What about Trump's recent comments that America should borrow to its' heart content?

Joe said...

Trump declared bankruptcy more than once. He figures the U.S. can as well.

Shag from Brookline said...

Would a constitutional amendment be required for America to file for Chapter XI?

Neil H. Buchanan said...

Regarding Trump's recent remarks about "negotiating" a reduction in debt, fear not, I am finalizing a Verdict column about that subject right now. Yes, Trump's idea is crazy, no matter what your political views might be.

Nice to know you're still out there, Patrick O'Donnell! Your comment is fascinating. Among other things, it proves to me that my dabbling in philosophy must remain mere dabbling. That is, I can follow the argument, but I'm sure that I couldn't do that kind of work professionally!! I love Cohen's argument re compulsion, precisely because it shows how otherwise counter-intuitive the "free to choose" aspect of capitalism is. Milton Friedman must have freaked out.
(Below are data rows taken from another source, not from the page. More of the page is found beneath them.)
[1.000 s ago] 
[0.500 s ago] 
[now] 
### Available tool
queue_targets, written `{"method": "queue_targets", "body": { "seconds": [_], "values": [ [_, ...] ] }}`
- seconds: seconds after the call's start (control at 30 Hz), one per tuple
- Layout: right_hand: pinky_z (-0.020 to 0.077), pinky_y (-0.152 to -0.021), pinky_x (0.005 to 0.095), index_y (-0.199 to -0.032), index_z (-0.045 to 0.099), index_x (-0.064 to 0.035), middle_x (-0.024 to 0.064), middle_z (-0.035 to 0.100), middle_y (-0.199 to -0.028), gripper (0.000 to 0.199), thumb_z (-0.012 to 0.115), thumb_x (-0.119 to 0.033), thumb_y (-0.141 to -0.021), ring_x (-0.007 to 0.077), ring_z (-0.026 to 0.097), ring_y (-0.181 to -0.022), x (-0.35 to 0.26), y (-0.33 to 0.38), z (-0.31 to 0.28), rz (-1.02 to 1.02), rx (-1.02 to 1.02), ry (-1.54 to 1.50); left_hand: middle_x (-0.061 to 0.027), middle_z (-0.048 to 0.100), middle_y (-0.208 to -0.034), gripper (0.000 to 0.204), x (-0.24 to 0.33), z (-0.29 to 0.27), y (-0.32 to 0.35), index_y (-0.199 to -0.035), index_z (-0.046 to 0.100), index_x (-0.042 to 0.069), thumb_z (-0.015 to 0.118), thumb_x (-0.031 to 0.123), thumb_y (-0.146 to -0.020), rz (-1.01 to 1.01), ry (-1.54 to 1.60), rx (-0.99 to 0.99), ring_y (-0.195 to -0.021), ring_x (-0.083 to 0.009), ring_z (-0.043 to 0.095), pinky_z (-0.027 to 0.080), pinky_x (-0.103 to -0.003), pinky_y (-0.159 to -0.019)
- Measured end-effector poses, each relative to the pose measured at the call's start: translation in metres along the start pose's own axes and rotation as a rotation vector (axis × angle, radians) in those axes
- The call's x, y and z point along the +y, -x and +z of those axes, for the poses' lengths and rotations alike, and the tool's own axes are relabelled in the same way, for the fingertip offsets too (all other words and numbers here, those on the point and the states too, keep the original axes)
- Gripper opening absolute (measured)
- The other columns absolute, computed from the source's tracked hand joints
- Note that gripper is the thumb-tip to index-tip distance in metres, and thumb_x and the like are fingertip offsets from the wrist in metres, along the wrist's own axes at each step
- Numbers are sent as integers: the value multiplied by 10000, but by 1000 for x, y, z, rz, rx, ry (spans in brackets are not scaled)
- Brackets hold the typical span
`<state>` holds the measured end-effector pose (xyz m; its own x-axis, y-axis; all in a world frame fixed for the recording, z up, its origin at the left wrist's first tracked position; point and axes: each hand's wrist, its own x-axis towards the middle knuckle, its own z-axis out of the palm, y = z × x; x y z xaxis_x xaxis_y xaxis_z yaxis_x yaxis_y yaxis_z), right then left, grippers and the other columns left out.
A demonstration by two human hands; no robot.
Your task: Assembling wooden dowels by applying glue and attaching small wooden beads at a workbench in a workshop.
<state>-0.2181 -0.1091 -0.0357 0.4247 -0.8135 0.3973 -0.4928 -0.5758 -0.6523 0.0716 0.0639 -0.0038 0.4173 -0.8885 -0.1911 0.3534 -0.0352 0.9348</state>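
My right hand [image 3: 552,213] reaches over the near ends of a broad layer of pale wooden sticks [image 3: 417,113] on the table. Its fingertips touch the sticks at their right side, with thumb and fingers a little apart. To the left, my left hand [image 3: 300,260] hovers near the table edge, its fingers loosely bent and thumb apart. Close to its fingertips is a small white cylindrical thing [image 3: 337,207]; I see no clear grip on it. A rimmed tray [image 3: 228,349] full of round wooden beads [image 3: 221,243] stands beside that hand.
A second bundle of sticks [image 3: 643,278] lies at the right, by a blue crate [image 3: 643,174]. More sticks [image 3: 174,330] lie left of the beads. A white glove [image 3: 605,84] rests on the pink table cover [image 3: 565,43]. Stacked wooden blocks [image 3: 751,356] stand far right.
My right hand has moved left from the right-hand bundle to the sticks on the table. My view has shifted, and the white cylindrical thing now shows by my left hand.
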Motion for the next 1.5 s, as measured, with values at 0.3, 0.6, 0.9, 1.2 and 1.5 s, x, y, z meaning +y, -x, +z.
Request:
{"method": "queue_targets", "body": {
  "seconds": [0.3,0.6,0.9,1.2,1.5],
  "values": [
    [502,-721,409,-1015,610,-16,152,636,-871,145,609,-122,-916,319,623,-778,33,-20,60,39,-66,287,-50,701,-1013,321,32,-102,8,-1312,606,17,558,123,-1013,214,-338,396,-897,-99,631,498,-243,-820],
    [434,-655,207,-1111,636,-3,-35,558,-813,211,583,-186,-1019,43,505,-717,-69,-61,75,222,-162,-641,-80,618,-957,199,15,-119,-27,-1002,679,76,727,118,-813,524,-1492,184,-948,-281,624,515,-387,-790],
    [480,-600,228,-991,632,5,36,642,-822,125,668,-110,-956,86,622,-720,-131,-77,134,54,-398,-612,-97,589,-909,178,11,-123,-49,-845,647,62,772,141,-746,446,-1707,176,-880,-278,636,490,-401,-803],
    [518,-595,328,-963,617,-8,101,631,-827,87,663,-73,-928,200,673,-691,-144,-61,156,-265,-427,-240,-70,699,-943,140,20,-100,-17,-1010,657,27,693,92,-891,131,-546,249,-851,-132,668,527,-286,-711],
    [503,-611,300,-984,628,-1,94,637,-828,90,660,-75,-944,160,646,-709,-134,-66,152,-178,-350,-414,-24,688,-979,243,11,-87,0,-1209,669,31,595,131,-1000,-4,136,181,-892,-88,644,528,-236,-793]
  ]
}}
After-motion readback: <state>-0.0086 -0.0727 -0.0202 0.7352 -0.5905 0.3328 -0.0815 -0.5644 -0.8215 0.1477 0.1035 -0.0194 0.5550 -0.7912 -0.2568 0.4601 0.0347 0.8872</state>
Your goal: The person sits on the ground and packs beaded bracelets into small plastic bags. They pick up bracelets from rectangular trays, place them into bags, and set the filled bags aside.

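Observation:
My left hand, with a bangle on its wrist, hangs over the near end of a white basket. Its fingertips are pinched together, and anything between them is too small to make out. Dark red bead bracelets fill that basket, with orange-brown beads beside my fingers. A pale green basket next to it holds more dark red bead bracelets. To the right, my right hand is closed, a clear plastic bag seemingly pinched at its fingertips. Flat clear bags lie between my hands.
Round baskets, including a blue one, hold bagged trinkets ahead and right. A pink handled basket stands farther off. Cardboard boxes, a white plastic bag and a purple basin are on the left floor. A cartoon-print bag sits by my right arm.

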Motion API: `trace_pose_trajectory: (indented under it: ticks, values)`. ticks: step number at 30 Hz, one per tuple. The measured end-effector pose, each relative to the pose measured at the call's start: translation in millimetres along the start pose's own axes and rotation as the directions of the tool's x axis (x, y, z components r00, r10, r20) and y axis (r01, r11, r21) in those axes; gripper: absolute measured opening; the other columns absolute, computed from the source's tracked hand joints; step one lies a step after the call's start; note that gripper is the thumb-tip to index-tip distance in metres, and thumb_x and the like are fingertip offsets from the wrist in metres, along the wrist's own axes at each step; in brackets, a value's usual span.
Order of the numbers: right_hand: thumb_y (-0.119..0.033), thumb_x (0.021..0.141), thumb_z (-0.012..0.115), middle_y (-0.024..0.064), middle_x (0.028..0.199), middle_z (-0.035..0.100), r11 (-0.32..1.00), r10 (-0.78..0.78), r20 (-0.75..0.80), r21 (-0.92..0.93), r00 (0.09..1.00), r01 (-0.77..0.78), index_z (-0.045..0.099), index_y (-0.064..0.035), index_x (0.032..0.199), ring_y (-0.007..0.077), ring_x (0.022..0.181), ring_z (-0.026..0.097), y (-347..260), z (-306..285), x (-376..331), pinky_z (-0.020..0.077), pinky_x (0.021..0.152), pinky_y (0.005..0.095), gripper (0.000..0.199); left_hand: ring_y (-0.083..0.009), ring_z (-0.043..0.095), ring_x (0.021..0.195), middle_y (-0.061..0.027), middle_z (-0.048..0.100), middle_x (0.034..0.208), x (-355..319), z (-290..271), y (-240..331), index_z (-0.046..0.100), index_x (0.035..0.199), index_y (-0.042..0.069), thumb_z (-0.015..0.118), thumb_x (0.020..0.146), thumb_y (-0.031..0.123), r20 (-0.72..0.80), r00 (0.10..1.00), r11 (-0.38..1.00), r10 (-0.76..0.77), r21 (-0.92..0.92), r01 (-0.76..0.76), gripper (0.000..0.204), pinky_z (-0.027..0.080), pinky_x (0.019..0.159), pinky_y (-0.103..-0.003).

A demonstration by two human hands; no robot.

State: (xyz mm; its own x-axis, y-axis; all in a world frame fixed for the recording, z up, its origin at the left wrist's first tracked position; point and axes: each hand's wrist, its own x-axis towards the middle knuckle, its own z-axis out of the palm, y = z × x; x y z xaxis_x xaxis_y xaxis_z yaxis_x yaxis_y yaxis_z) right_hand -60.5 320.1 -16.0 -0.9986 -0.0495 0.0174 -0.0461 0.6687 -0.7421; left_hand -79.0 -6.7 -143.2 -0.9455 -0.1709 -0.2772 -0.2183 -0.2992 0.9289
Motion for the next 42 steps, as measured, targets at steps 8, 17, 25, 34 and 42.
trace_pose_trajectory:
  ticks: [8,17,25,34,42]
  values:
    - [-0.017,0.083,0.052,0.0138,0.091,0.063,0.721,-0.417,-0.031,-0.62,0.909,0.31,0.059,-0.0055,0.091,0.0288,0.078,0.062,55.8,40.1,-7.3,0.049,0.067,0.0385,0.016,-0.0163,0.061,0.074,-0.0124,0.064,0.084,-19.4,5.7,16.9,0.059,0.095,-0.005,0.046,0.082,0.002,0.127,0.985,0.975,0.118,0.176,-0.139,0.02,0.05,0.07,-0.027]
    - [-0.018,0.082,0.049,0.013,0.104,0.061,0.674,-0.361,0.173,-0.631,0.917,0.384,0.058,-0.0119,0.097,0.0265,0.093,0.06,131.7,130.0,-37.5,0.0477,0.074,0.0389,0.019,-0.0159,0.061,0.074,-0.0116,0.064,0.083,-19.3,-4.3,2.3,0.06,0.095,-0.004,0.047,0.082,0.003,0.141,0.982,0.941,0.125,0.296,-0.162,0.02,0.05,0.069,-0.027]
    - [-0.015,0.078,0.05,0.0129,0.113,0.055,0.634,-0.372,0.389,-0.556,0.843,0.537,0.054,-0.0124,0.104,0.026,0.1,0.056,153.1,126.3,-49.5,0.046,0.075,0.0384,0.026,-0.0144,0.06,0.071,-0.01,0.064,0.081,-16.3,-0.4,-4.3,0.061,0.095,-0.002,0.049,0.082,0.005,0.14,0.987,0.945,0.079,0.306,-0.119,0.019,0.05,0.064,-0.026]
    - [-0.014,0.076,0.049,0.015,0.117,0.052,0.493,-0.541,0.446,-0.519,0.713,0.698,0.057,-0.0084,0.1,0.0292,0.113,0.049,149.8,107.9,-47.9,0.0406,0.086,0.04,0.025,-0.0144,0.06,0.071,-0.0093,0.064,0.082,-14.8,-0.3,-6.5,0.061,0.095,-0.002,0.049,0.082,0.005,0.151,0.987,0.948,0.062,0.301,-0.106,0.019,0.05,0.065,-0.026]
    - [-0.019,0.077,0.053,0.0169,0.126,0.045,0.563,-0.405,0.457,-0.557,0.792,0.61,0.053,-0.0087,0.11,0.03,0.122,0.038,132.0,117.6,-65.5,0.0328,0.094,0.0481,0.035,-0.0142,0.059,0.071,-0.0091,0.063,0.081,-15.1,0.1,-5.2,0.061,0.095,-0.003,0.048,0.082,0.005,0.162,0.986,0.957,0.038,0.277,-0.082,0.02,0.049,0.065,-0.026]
Your description of the quasi-compulsory voting system in SA, TAS, and WA sounds oddly like the "mandate" in the Affordable Care Act. You do not have to vote, but you have to pay to be excused from voting. I'm sure the people who found the "broccoli argument" in the U.S. to be persuasive would have a group heart attack about mandatory voting. Mitch McConnell, many years ago, argued that low turnout among poorer voters was proof that they are happy with the political system. Why force those happy folks to vote, when they're so satisfied with their lives already?! Yikes.